Morena defiende vigencia del tratado
En contraste, el diputado de Morena y presidente de la Comisión Especial de Seguimiento al T-MEC, Pedro Haces Barba, sostuvo que el tratado permanece vigente hasta 2036 y subrayó que ninguno de los tres países ha iniciado el procedimiento para abandonarlo.
Explicó que el acuerdo establece que cualquier país que decida retirarse debe notificarlo con seis meses de anticipación, situación que, dijo, no ha ocurrido.
Reconoció que México y Canadá buscaban ampliar la vigencia del tratado, pero consideró positivo que Estados Unidos permanezca en la mesa de negociación.
Haces Barba destacó además el trabajo realizado por el secretario de Economía, Marcelo Ebrard, y adelantó que el próximo 20 de julio se realizará en la Ciudad de México una reunión entre los responsables de Economía de los tres países para continuar con las negociaciones.

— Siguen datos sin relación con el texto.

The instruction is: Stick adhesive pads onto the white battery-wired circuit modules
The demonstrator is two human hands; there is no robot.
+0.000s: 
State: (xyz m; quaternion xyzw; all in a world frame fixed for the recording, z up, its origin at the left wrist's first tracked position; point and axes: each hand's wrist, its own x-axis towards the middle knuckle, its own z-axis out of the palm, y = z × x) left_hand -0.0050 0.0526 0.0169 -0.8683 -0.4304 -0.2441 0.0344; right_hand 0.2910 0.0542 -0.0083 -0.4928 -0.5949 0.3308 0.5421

A su vez, el vocero de Morena en la Cámara de Diputados, Arturo Ávila Anaya, afirmó que las revisiones anuales no significan el fin del T-MEC, sino un mecanismo para evaluar el funcionamiento de las cadenas de suministro y la integración productiva de Norteamérica.
Añadió que una eventual imposición de aranceles afectaría por igual a México, Estados Unidos y Canadá, particularmente en sectores como el automotriz, debido a la alta integración económica de la región.
Respecto a los señalamientos del Departamento del Tesoro estadounidense sobre presuntos vínculos entre recursos provenientes del llamado «huachicol fiscal» y campañas políticas, Ávila sostuvo que cualquier acusación debe sustentarse con pruebas y recordó que las autoridades mexicanas han iniciado investigaciones cuando existen elementos suficientes.
En el mismo sentido, el diputado Gabriel García Hernández señaló que, mientras no exista una denuncia formal o un procedimiento judicial, las acusaciones permanecen en el terreno de la especulación, mientras que la legisladora Magdalena Rosales Cruz afirmó que Morena ha impulsado reformas para impedir el uso de recursos ilícitos en procesos electorales y acusó la existencia de una narrativa orientada a desacreditar al partido sin pruebas.